Earlier in the week, U.S. Ryder Cup captain Hal Sutton said he told rookie Chris Riley that he was going to play the role of a pulling guard in football and run interference for the somewhat skittish Californian. On Friday morning, Riley had to take the ball across the proverbial goal line for his team, sinking a six-foot putt on the final hole to avoid a European sweep of the four best-ball matches and provide a precious half-point for the U.S. side.

Riley and Stewart Cink halved their match against Luke Donald and Paul McGinley, preventing the Europeans from posting the first 4-0 start since they did it at the 1989 Cup. He also justified Sutton's faith in putting him out in the morning round with some fine play, and of course that clutch final putt for par to halve the hole and the match.

"Hal told me afterward, 'Thanks for not letting us get skunked,' " said Riley, whose wife gave birth to their first child two weeks ago. "He just said that half point might be the difference come Sunday afternoon. I love Hal Sutton. He's been everything and more, a really great, great captain. He's given me little pep talks all week, and I just feel so lucky to be playing for him."

Riley also admitted he was extremely nervous on the first tee.

"Yeah, my knees were about to buckle if I stood over it any longer," he said. "So I just had to pull the trigger. That's what we play for out here. I was telling Stewart walking down the first hole that this is what a lot of people play for a lot of money in Las Vegas, getting this adrenaline going."

Tip of the Cap to Monty

Colin Montgomerie made one of the great chips in Ryder Cup history Friday, and Sutton later cited his great work at the eighth hole as a turning point in his and Padraig Harrington's alternate shot 4-and-2 victory over Davis Love III and Fred Funk.

Montgomerie was faced with a dangerous shot from the right fringe, about 45 feet from the cup, with the green sloping toward the pin. He aimed dead right away from the flag, landed his shot on the fringe and watched it trickle down to the hole, stopping inches from the cup for a conceded par.

Funk made a three-foot putt for par to halve the hole, but Sutton said Montgomerie's bold play clearly showed the difference between the approach of the two teams Friday.

"He'll go for an impossible shot," Sutton said. "And he almost makes it. I'm standing besides Chris Riley and I said, 'Chris, do you think he was concerned with the putt that he was fixing to leave Padraig Harrington, or making the chip?' He was doing one thing, trying to get that chip close, with no concern about the next shot. I saw more of the Americans trying to make sure they didn't leave anything of any distance.
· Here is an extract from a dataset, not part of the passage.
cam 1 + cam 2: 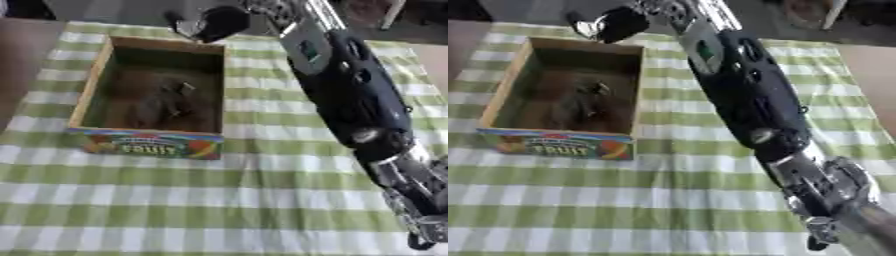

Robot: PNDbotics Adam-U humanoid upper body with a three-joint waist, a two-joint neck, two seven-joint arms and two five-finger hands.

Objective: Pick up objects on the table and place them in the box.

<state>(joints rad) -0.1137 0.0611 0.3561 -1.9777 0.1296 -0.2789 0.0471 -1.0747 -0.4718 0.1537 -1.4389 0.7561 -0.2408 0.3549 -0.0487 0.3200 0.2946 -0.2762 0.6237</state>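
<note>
A wooden box (92,85) with a bright "FRUIT" label on its near wall sits at about ten o'clock on the table (175,200), which wears a green and white checked cloth. Inside lies a blurred grey-brown heap (166,105) that I cannot make out. The right arm (350,95) crosses from five o'clock to the box's far right corner, where the right hand (219,22) hovers; whether its fingers are spread or curled I cannot tell. Beyond the table lies dark floor.
</note>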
At some point, we have to get mad and say, 'I don't give a damn if we have to make a six or eight-footer coming back.' "

The Rope Is Frayed

Sutton on Thursday had described his team of Davis Love III and Chad Campbell in the morning matches as being "as strong as new rope." Of course, it also presented the perfect comeback from NBC commentator Johnny Miller when the two men were being drubbed by Darren Clarke and Angel Miguel Jimenez, 5 and 4.
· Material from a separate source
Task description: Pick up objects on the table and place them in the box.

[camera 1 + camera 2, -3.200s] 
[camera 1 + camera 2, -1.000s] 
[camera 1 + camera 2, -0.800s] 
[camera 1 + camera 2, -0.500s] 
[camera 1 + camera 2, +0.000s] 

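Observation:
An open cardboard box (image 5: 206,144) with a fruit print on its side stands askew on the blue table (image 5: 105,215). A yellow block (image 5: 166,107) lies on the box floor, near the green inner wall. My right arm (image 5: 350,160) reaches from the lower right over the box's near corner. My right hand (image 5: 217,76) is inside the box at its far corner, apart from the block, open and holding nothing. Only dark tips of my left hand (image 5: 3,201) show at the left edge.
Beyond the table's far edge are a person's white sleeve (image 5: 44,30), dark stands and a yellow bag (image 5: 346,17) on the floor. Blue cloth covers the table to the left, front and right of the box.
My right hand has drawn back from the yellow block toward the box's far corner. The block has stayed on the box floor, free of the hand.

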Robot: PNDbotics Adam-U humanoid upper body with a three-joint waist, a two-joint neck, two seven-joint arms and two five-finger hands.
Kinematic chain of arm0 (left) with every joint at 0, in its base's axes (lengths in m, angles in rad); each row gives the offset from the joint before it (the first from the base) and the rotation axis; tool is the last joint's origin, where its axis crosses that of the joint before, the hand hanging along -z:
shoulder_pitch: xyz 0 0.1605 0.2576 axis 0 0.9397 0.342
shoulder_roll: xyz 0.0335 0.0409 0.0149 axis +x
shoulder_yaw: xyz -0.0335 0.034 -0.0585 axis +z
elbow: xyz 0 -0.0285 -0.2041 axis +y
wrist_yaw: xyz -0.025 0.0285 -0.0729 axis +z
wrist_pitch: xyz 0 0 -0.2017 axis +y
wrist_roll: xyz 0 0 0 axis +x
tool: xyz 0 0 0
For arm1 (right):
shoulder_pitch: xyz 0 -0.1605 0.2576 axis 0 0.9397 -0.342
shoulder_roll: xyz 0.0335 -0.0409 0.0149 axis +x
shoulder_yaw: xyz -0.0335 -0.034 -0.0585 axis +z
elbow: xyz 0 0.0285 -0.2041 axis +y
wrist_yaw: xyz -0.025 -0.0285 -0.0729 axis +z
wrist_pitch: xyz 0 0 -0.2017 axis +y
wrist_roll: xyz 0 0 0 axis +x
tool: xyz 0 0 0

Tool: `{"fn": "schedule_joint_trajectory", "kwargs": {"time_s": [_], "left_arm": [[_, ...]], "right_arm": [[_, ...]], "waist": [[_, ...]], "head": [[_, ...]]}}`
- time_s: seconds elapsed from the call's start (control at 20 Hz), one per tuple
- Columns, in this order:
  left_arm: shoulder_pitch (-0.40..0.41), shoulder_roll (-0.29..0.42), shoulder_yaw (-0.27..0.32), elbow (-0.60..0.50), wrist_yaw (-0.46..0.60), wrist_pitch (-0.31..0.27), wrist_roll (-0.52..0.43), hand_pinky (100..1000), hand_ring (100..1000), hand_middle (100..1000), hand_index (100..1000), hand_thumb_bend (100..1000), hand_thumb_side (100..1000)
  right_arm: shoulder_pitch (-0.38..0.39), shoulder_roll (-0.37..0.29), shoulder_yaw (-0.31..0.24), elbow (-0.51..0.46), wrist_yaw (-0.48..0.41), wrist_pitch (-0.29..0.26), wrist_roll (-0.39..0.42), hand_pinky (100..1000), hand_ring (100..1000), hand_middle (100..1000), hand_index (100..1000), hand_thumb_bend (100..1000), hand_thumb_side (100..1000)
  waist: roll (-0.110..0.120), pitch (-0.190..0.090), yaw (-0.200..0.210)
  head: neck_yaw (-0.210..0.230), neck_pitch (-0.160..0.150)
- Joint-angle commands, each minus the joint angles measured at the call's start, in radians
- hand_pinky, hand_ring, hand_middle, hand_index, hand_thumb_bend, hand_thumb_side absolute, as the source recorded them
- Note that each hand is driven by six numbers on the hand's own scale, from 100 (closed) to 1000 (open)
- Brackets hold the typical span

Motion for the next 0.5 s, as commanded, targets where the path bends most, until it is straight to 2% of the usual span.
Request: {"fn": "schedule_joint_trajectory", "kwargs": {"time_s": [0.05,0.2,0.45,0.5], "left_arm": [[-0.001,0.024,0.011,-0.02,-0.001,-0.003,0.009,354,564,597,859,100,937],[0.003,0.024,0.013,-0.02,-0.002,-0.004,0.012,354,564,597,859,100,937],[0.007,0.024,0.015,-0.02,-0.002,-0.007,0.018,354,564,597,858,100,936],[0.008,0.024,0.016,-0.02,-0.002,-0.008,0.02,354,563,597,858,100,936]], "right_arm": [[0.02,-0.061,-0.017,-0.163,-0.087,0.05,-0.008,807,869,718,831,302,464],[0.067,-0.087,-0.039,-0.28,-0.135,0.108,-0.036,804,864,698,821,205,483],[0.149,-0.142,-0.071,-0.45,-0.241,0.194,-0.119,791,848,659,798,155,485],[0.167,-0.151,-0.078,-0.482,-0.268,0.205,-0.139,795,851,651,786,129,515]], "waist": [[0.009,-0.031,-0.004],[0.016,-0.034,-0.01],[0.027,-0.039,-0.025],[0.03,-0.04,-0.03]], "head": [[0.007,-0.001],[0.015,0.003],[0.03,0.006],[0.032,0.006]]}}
"Right now it looks like they're choking on new rope," Miller said.

A Star-Studded Gallery

Some familiar faces in the crowd: former President George Bush, former British Prime Minister John Major, Michael Jordan and Detroit Red Wings star Steve Yzerman. Amy Mickelson and Elin Nordegren, Tiger Woods's fiancee, walked all 36 holes together with their men, both dressed in the same outfits, and also attracted their share of photographers.

Padraig Harrington, left, and Colin Montgomerie enjoy Harrington's birdie putt on 12th hole of best-ball victory over Tiger Woods and Phil Mickelson.